What you will do: Beginning at the line that holds "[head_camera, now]", repeat every line through the last line of the material, exactly, and drop any pictures.

+++ Raw data +++

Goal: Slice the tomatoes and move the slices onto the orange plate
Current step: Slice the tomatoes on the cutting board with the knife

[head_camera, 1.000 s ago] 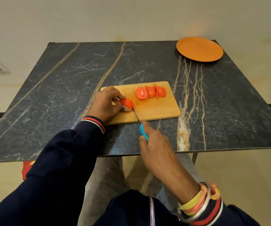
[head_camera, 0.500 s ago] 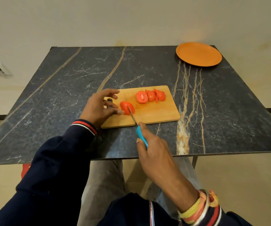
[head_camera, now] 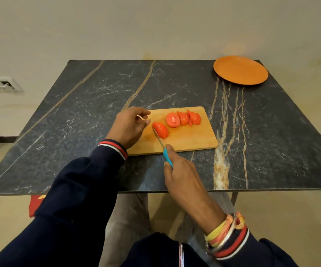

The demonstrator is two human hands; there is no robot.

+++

Result of the task:
[head_camera, now] 

The demonstrator is two human hands; there is no robot.

The exercise has been fully answered.